TASK DESCRIPTION –
Lines of the listing that contain "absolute" need to be copied.

GIVEN DATA –

^^^^^^^^

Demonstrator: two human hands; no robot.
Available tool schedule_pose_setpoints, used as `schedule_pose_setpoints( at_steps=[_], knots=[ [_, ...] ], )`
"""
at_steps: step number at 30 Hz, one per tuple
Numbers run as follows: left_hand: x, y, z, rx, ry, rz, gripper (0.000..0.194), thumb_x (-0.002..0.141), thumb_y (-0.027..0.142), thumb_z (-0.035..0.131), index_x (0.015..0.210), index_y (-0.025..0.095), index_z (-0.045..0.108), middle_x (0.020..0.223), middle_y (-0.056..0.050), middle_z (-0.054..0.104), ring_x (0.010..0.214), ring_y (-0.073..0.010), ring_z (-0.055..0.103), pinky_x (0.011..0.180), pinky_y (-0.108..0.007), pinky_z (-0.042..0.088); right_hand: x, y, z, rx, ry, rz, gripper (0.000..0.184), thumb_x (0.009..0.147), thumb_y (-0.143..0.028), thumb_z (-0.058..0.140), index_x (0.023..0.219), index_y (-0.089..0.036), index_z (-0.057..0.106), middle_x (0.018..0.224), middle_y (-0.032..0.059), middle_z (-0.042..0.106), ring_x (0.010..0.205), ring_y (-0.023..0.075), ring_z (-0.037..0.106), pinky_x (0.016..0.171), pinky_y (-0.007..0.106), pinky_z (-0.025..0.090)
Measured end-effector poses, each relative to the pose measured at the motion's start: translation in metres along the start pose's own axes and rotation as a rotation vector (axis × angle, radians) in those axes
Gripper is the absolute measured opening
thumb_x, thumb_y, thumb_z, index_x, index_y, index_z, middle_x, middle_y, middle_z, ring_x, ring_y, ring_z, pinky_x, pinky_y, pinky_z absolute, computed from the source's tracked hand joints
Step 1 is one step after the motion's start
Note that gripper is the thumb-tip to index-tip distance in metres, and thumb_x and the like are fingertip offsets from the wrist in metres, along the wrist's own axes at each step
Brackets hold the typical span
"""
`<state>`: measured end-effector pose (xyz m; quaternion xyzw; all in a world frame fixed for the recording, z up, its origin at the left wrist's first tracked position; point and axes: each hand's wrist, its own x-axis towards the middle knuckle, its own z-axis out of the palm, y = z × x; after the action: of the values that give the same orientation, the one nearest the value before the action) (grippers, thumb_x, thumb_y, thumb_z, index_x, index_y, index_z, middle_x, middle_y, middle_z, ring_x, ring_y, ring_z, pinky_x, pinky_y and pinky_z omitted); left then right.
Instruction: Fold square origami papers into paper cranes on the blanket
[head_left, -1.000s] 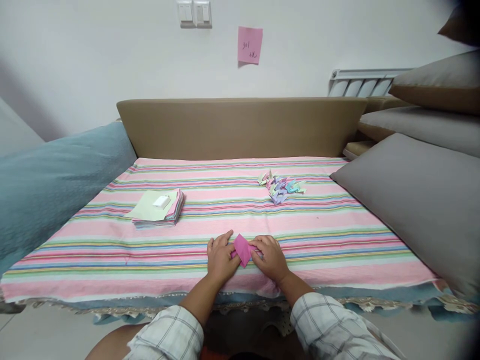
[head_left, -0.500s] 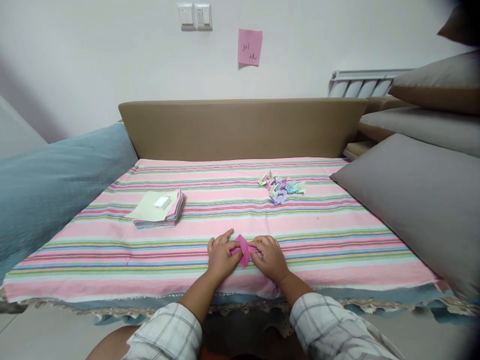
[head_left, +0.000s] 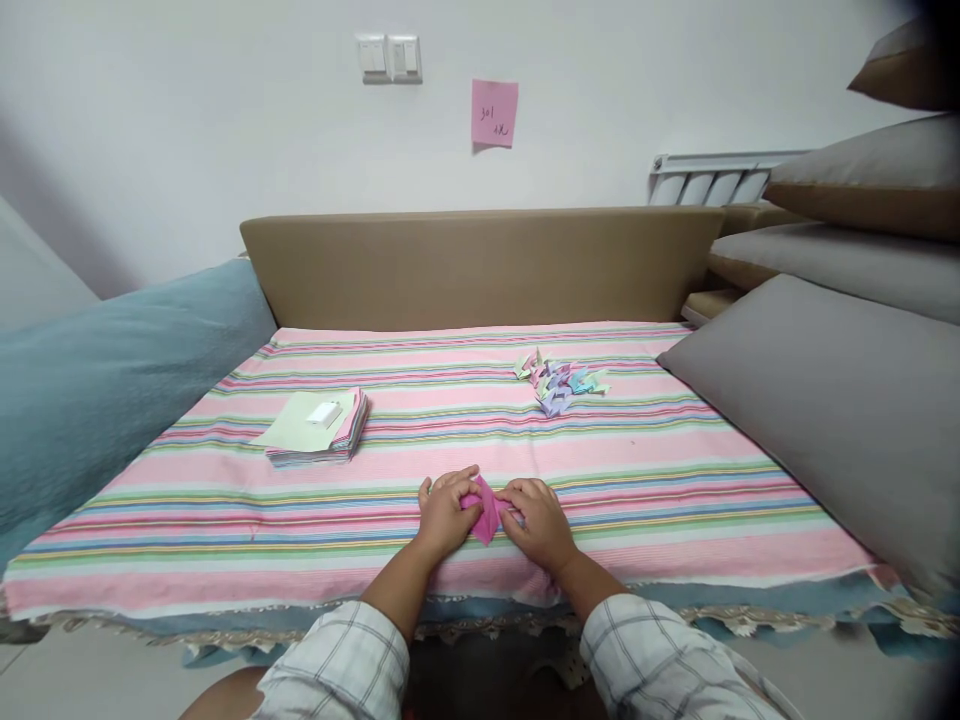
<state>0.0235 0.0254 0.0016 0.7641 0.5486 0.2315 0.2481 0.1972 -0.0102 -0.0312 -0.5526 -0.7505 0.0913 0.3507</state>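
A small folded piece of bright pink paper [head_left: 486, 510] lies on the striped cloth [head_left: 315, 540] close to the front edge. My left hand [head_left: 448, 512] pinches its left side between thumb and fingers. On the opposite side, my right hand [head_left: 538, 520] grips the right end of the same paper. The paper's middle shows a pointed diamond shape between my hands, while its two ends are partly covered by fingers. Farther back and to the right is a cluster of folded paper pieces [head_left: 557, 402] in purple, blue, green and pink.
A stack of coloured paper sheets [head_left: 311, 457] stands at left, with a small white object [head_left: 324, 414] on top. Grey cushions [head_left: 810, 400] pile up at right. A brown backrest [head_left: 480, 270] closes off the back, and a blue armrest [head_left: 127, 370] bounds the left side.
The whole view has shifted, so the scene sits slightly lower in the picture. Both hands keep hold of the pink paper, with only a slight change in its position.
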Motion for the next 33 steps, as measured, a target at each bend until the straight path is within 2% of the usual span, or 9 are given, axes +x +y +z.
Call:
schedule_pose_setpoints(
  at_steps=[22, 27, 30, 33],
  knots=[
    [-0.003, -0.006, -0.001, -0.022, -0.016, 0.077, 0.026, 0.076, 0.024, 0.058, 0.099, 0.035, 0.065, 0.127, 0.005, 0.057, 0.121, -0.0208, 0.044, 0.107, -0.053, 0.006, -0.001, -0.001, -0.002, -0.008, -0.009, -0.011, 0.022, 0.083, -0.024, 0.055, 0.103, -0.025, 0.063, 0.095, 0.0028, 0.06, 0.092, 0.0198, 0.048, 0.083, 0.034, 0.035],
    [-0.005, -0.007, -0.005, -0.004, -0.039, 0.107, 0.027, 0.076, 0.033, 0.061, 0.103, 0.036, 0.064, 0.128, 0.003, 0.056, 0.122, -0.0217, 0.044, 0.108, -0.053, 0.006, 0.0, -0.002, -0.002, -0.02, -0.01, -0.005, 0.02, 0.083, -0.024, 0.054, 0.102, -0.025, 0.063, 0.095, 0.0028, 0.06, 0.093, 0.0196, 0.048, 0.083, 0.033, 0.034],
    [-0.006, -0.006, -0.009, 0.016, -0.087, 0.134, 0.037, 0.07, 0.045, 0.067, 0.105, 0.036, 0.064, 0.131, 0.002, 0.053, 0.124, -0.0251, 0.041, 0.108, -0.055, 0.005, 0.0, -0.002, -0.002, -0.032, -0.009, -0.004, 0.02, 0.083, -0.024, 0.054, 0.101, -0.025, 0.063, 0.095, 0.0026, 0.06, 0.092, 0.0191, 0.048, 0.082, 0.033, 0.034],
    [-0.006, -0.006, -0.011, 0.068, -0.135, 0.175, 0.06, 0.055, 0.055, 0.075, 0.11, 0.036, 0.062, 0.136, -0.001, 0.049, 0.126, -0.029, 0.038, 0.108, -0.056, 0.004, 0.0, -0.002, -0.003, -0.053, -0.016, -0.005, 0.019, 0.083, -0.024, 0.053, 0.1, -0.025, 0.063, 0.095, 0.0025, 0.06, 0.091, 0.0186, 0.048, 0.081, 0.032, 0.035]
  ],
)
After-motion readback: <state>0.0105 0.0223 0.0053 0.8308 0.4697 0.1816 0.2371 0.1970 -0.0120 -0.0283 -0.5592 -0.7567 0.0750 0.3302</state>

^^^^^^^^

YOUR RESPONSE –
Gripper is the absolute measured opening
thumb_x, thumb_y, thumb_z, index_x, index_y, index_z, middle_x, middle_y, middle_z, ring_x, ring_y, ring_z, pinky_x, pinky_y, pinky_z absolute, computed from the source's tracked hand joints

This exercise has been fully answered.